Over 20 years later Toronto is in its latest phase of intensification with policy actors now seeking land outside of the usual development areas and putting forward a public discourse of YIMBYism in order to enable the insertion of “gentle” densification into older established neighborhoods. Toronto's 2002 Official Plan designated protection from new low-rise to high-rise condo developments for the city's established and largely single-family residential neighborhoods and instead directed intensification toward the central waterfront, commercial centers, and major arterial streets (City of Toronto, 2002). Planning concerns about Not-in-My-Backyard (NIMBY) opposition to increased densification in low-rise residential neighborhoods across the city underpinned this strategy. However, while intensification has been largely posited as a housing strategy, the question of land is often less foregrounded by planners and policy-makers. Land in Toronto is frequently construed and taken for granted as an infinite resource that is ever available for development or redevelopment, particularly for intensification. This assumption has been increasingly complicated in recent years with less land being available for new development.
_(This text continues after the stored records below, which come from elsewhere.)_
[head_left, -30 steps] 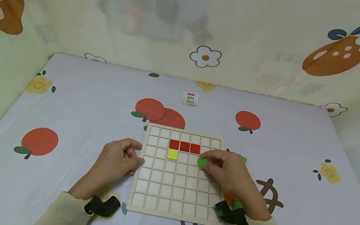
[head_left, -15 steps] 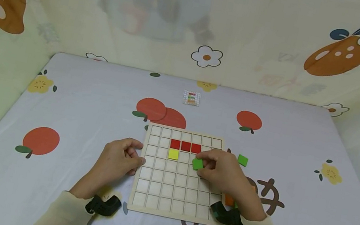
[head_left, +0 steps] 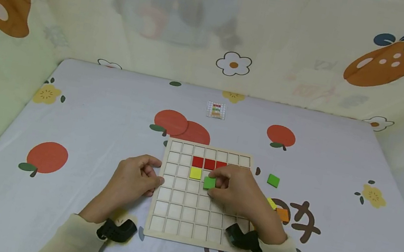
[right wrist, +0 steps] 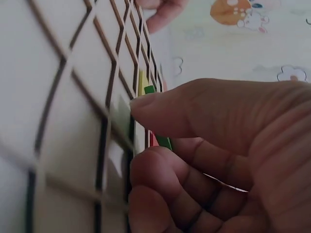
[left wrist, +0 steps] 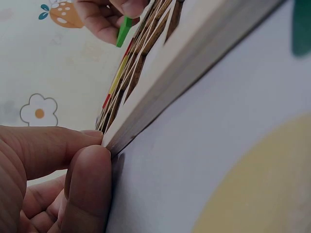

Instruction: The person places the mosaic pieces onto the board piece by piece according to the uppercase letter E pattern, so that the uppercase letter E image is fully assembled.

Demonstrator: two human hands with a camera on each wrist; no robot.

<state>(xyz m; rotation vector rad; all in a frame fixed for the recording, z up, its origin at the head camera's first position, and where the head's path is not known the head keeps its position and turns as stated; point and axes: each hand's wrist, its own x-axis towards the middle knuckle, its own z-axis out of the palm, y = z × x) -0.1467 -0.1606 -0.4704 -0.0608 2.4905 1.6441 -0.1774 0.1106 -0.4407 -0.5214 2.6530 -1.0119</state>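
Note:
A wooden grid board [head_left: 177, 197] lies flat in the middle of the head view. Several red tiles [head_left: 198, 162] fill part of its second row, and a yellow tile [head_left: 195, 173] sits below the leftmost one. My left hand [head_left: 136, 176] holds the board's left edge with thumb and index finger, the other fingers curled. Between the thumb and fingers of my right hand [head_left: 240, 193], a green tile [head_left: 209, 183] is pinched, tilted just over the grid, right of and slightly below the yellow tile. In the right wrist view the thumb partly hides this green tile [right wrist: 165, 142].
A loose green tile [head_left: 273, 180] lies right of the board. An orange tile [head_left: 282, 215] and a partly hidden yellow tile [head_left: 271, 203] are beside the right forearm. A small printed card [head_left: 216, 110] with a coloured grid lies farther back on the patterned cloth [head_left: 117, 102].
My right hand has moved left across the board with the green tile, uncovering loose tiles on the right. My left hand has stayed at the board's edge.

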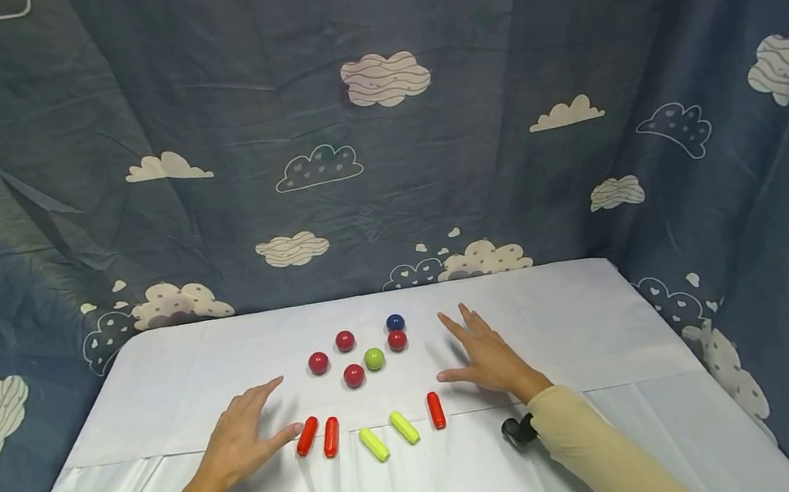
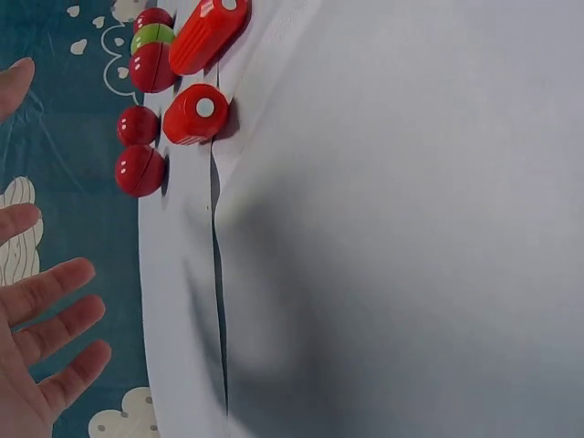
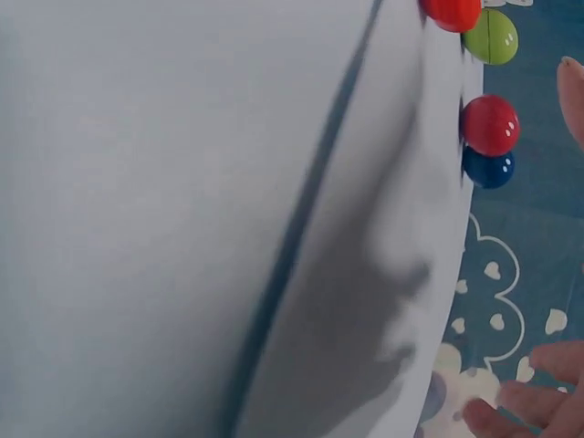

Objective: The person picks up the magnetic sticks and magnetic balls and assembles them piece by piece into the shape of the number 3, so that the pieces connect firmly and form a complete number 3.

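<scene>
My left hand hovers over the left part of the table with fingers spread, its thumb close to two red cylinders. To the right, my other hand is held out, fingers apart and nothing in them. Between the hands lie several red balls, a green ball and a blue ball right behind one red ball. Nearer the front are two yellow-green cylinders and a third red cylinder. In the left wrist view, the fingers are extended.
A white cloth covers the table, with a fold line running across it. Dark blue curtains with a cloud pattern hang behind and at both sides. A black wrist strap mount shows at the right wrist.
</scene>
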Demonstrator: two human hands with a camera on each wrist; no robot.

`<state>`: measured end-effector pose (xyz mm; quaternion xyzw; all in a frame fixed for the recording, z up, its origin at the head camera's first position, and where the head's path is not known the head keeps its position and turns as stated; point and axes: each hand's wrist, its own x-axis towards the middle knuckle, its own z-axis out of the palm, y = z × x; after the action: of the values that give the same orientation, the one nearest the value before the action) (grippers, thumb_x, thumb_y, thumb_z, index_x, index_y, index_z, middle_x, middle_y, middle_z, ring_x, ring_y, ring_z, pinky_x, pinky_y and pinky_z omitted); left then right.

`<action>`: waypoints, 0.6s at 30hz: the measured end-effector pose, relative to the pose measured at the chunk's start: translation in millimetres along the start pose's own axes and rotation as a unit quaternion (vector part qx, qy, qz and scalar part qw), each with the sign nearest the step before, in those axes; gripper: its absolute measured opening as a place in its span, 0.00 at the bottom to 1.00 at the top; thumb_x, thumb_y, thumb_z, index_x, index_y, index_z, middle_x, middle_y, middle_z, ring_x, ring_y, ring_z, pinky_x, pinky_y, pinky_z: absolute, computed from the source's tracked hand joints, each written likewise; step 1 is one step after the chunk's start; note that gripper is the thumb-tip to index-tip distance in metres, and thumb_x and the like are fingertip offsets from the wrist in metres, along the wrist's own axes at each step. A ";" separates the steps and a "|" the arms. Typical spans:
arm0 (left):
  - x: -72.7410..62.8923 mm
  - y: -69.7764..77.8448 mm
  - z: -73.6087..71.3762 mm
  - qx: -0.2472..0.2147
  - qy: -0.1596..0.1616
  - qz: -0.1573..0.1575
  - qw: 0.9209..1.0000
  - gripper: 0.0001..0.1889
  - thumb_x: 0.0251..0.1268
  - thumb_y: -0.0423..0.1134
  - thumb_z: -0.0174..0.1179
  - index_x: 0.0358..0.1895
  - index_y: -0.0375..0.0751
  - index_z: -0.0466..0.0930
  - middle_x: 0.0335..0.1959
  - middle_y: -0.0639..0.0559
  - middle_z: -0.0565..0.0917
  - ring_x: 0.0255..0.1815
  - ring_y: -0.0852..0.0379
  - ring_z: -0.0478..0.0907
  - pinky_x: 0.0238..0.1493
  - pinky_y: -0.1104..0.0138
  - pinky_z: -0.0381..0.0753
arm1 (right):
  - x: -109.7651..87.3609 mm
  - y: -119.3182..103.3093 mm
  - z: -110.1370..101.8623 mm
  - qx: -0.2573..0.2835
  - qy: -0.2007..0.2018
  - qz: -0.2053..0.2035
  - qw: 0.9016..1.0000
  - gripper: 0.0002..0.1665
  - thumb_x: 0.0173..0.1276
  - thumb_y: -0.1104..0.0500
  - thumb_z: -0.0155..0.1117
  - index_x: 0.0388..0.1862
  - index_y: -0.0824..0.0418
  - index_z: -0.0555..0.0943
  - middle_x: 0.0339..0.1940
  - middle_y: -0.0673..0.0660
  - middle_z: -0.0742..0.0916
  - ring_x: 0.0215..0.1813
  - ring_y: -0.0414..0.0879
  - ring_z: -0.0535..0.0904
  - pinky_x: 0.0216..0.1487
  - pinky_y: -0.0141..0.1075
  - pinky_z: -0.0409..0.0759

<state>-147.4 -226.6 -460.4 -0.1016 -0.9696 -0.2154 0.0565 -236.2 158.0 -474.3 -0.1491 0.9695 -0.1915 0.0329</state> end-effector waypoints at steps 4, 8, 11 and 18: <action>-0.7 2.1 -0.2 -0.030 -0.018 -0.016 0.999 0.39 0.56 0.60 0.64 0.67 0.42 0.68 0.60 0.39 0.75 0.60 0.37 0.70 0.58 0.42 0.67 | 5.9 -3.7 -1.0 0.021 -0.019 -0.003 1.000 0.59 0.51 0.36 0.73 0.78 0.47 0.54 0.78 0.65 0.52 0.74 0.66 0.53 0.64 0.64 0.59; -0.3 2.4 2.1 -0.058 -0.041 -0.038 0.997 0.38 0.56 0.58 0.64 0.68 0.43 0.67 0.58 0.40 0.76 0.57 0.40 0.72 0.56 0.44 0.69 | 12.7 -6.8 -0.6 0.031 -0.031 -0.012 0.999 0.58 0.52 0.37 0.73 0.77 0.48 0.55 0.77 0.65 0.55 0.73 0.67 0.57 0.63 0.64 0.61; 0.5 1.8 5.1 -0.075 -0.052 -0.050 0.995 0.38 0.56 0.57 0.65 0.67 0.44 0.67 0.56 0.41 0.77 0.54 0.43 0.73 0.53 0.45 0.71 | 18.0 -9.6 -0.6 0.043 -0.037 -0.022 0.998 0.57 0.52 0.38 0.73 0.77 0.48 0.57 0.77 0.65 0.57 0.73 0.66 0.57 0.64 0.63 0.60; 3.5 0.9 12.8 -0.118 -0.067 -0.070 0.988 0.36 0.56 0.55 0.67 0.66 0.43 0.69 0.54 0.43 0.78 0.51 0.46 0.74 0.52 0.48 0.71 | 33.5 -14.4 -0.1 0.061 -0.064 -0.028 0.996 0.54 0.53 0.41 0.74 0.75 0.51 0.60 0.74 0.63 0.64 0.73 0.59 0.59 0.67 0.57 0.60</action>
<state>-151.4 -219.7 -471.0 -0.0540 -0.9438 -0.3242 -0.0362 -264.2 135.2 -469.0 -0.1856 0.9474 -0.2413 0.0987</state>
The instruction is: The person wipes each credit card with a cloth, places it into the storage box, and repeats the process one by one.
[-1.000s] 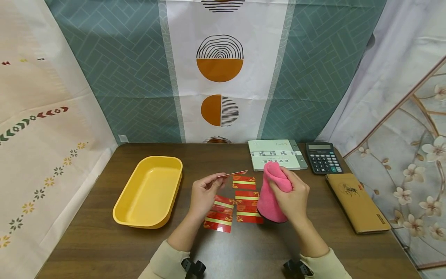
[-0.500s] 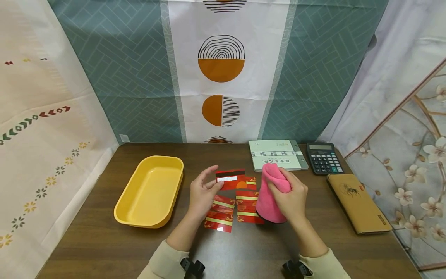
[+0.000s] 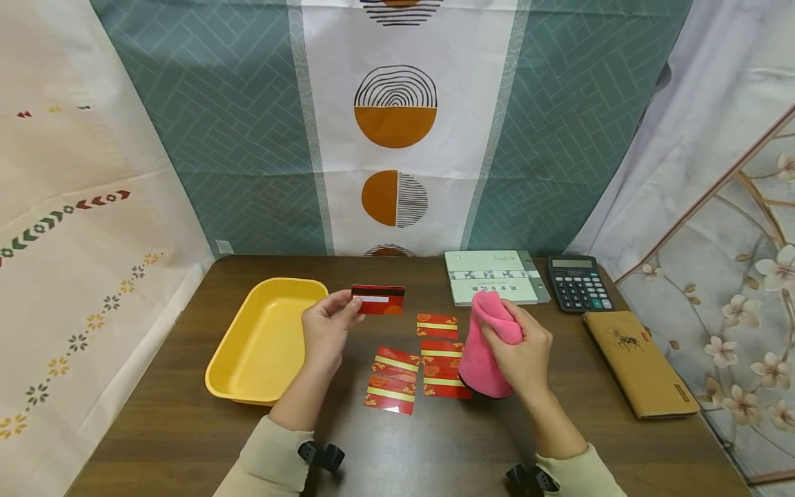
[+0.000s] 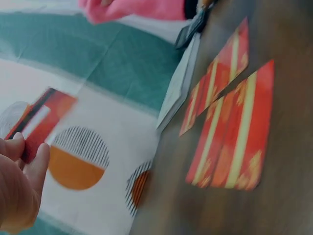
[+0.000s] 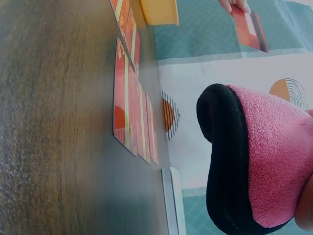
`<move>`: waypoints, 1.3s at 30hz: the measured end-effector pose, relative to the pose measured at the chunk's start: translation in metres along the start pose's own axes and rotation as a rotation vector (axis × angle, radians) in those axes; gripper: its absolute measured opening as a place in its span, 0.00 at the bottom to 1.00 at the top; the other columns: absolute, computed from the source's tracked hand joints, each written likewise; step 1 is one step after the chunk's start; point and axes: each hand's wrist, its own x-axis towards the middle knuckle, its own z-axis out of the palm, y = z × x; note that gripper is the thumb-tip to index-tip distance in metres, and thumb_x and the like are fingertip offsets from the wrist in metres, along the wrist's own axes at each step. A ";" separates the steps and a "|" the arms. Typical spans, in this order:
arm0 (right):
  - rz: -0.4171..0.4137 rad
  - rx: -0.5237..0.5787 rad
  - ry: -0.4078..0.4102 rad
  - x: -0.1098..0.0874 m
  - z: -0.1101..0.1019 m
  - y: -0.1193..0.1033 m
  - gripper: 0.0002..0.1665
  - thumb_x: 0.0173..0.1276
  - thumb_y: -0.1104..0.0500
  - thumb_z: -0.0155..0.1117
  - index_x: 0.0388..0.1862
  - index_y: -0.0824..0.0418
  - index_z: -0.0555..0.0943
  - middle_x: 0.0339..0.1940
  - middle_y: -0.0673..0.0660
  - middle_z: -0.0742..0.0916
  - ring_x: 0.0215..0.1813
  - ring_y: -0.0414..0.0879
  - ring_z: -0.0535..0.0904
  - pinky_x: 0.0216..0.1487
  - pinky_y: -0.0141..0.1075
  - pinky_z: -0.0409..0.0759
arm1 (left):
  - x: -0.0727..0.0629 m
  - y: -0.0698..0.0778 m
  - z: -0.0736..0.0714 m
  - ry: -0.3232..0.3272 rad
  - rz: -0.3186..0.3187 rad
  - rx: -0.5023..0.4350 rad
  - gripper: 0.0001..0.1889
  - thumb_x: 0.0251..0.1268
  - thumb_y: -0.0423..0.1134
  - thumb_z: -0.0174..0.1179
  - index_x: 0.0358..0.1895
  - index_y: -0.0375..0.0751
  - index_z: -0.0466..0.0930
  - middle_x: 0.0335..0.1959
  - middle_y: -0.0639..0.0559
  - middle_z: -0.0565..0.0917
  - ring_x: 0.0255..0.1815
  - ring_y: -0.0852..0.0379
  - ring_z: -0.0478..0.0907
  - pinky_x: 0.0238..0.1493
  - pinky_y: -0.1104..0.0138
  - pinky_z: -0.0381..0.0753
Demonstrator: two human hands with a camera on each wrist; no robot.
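Observation:
Between thumb and fingers, my left hand [image 3: 327, 333] pinches a red card [image 3: 391, 301] by its left end, above the table near the yellow tray. The card's dark stripe and white strip face me. In the left wrist view the same card [image 4: 46, 120] is slightly blurred. My right hand [image 3: 526, 348] grips a folded pink cloth [image 3: 484, 359] with a black edge, seen close in the right wrist view as a cloth [image 5: 274, 156]. Several red cards with pale gold bands lie on the table between the hands, in a left column [image 3: 390, 395] and a right column [image 3: 442, 348].
The yellow tray [image 3: 217, 376] stands at the left, partly behind my left hand. At the back right lie a pale green booklet [image 3: 487, 269] and a black calculator [image 3: 577, 283]. A tan notebook [image 3: 640, 362] rests at the right edge of the brown table [image 3: 422, 455].
My left hand has turned the card from edge-on to show its striped side, then moved it left and slightly up toward the tray. The right hand with the cloth has hardly moved.

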 end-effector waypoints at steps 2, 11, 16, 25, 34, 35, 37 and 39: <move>0.009 0.001 -0.004 -0.001 0.000 0.000 0.28 0.52 0.67 0.81 0.54 0.64 0.86 0.46 0.62 0.90 0.40 0.50 0.84 0.40 0.15 0.77 | 0.006 0.005 -0.009 0.033 0.001 0.008 0.13 0.61 0.28 0.70 0.48 0.26 0.85 0.34 0.50 0.86 0.32 0.60 0.87 0.37 0.64 0.89; 0.043 -0.002 -0.011 -0.001 0.000 0.001 0.29 0.53 0.67 0.81 0.56 0.64 0.85 0.48 0.62 0.89 0.41 0.51 0.84 0.41 0.14 0.77 | 0.035 0.020 -0.051 0.057 -0.057 -0.008 0.17 0.67 0.25 0.64 0.58 0.25 0.80 0.39 0.53 0.85 0.37 0.62 0.87 0.46 0.63 0.87; 0.049 0.001 -0.021 -0.001 0.001 0.002 0.29 0.54 0.66 0.80 0.56 0.64 0.85 0.48 0.62 0.89 0.41 0.50 0.84 0.41 0.15 0.77 | 0.052 0.024 -0.074 0.087 -0.070 -0.016 0.17 0.67 0.25 0.64 0.58 0.22 0.79 0.37 0.55 0.85 0.39 0.64 0.86 0.45 0.65 0.87; 0.069 0.009 -0.034 -0.002 0.002 0.004 0.29 0.55 0.66 0.80 0.57 0.63 0.85 0.49 0.60 0.89 0.41 0.45 0.83 0.40 0.16 0.79 | 0.073 0.008 -0.120 0.183 -0.150 -0.013 0.21 0.69 0.23 0.60 0.63 0.20 0.74 0.33 0.56 0.83 0.36 0.66 0.84 0.46 0.63 0.86; 0.069 0.016 -0.044 -0.004 0.005 0.010 0.29 0.54 0.65 0.81 0.57 0.61 0.86 0.48 0.58 0.90 0.40 0.38 0.82 0.40 0.17 0.79 | 0.078 -0.015 -0.138 0.052 -0.259 0.171 0.21 0.73 0.25 0.57 0.66 0.19 0.70 0.42 0.45 0.82 0.36 0.67 0.83 0.46 0.68 0.87; 0.071 0.016 -0.046 -0.005 0.005 0.010 0.29 0.54 0.65 0.81 0.57 0.61 0.86 0.48 0.58 0.90 0.40 0.39 0.82 0.40 0.17 0.80 | 0.078 -0.017 -0.138 0.041 -0.263 0.195 0.22 0.73 0.25 0.57 0.66 0.19 0.70 0.45 0.42 0.81 0.35 0.67 0.83 0.45 0.68 0.87; 0.071 0.014 -0.050 -0.005 0.005 0.010 0.29 0.54 0.64 0.82 0.57 0.61 0.86 0.48 0.58 0.90 0.40 0.41 0.83 0.40 0.17 0.80 | 0.078 -0.020 -0.140 0.012 -0.272 0.242 0.21 0.73 0.25 0.56 0.66 0.19 0.70 0.52 0.34 0.79 0.36 0.66 0.83 0.45 0.69 0.87; 0.068 0.012 -0.054 -0.004 0.005 0.010 0.29 0.54 0.64 0.82 0.57 0.61 0.86 0.48 0.58 0.90 0.40 0.43 0.83 0.40 0.17 0.80 | 0.078 -0.024 -0.141 -0.015 -0.276 0.297 0.21 0.74 0.25 0.55 0.66 0.18 0.70 0.58 0.28 0.77 0.37 0.66 0.82 0.45 0.69 0.87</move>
I suggest here that it is land development constraints that have forced Toronto politicians and planners to search more strategically for new terrain for intensification in the city. This points to a new (and neo-colonial) form of “frontierism” in intensification strategy—an imperative to enter into new areas and scales of intensification. Recent Toronto municipal planning policy changes such as Expanding Housing Options in Neighborhoods (2022) and by-laws supporting increased garden and laneway suite development contribute to the entire city now serving as an intensification zone. However, existing residential neighborhoods will entertain a “gentler” form of low-scale and incremental intensification in the form of what is commonly referred to as the “missing middle” of housing—smaller units, homeowner-built apartments, and other low-rise housing.

In addition to the built form manifestations of this policy shift, I suggest that it is augmented by discourses of intensification that still retain a “smart growth” rationale and which rest on the assumption that increased intensification within the political boundaries of Toronto will mitigate the need for sprawled residential development on agricultural land.1 However, I argue here that the “city intensification vs. regional sprawl” argument that has justified much of the Toronto municipal government's intensification planning since the late 1990s and defined intensification as a sustainable urban practice has been more recently augmented by discourses of YIMBYism. Yes-in-My-Backyard (YIMBY) proponents in Toronto have activated policy and media claims for encouraging “gentle” density and “missing middle” development in this new frontier of intensification. YIMBYs have enacted a similar “either/or” foil, which suggests that Toronto will continue to suffer housing challenges without the densification of existing neighborhoods. YIMBYists support city-wide densification and insertions of gentle density into established neighborhoods under the umbrella of sustainable urbanism and progressive liberal urban reform that, at the same time, favors urban growth and development. Here, quite literally, YIMBYist narratives claim residential backyard, garden, and laneway spaces as the new frontier for intensification; spaces that can be redeveloped by existing homeowners and smaller scale residential developers for more housing supply. Despite accompanying liberal calls for affordability, YIMBY arguments favor housing supply, a reliance on residential property ownership to generate new housing, and homeowner-friendly “gentle” density that reproduces the dominance of market-geared housing in Toronto.

Through an exploration of recent scholarship that interrogates YIMBY discourses in urban development and an analysis of the Toronto's recent municipal Garden Suite by-law, this article offers a short intervention on the impacts of YIMBYism on the future of urban intensification in Toronto.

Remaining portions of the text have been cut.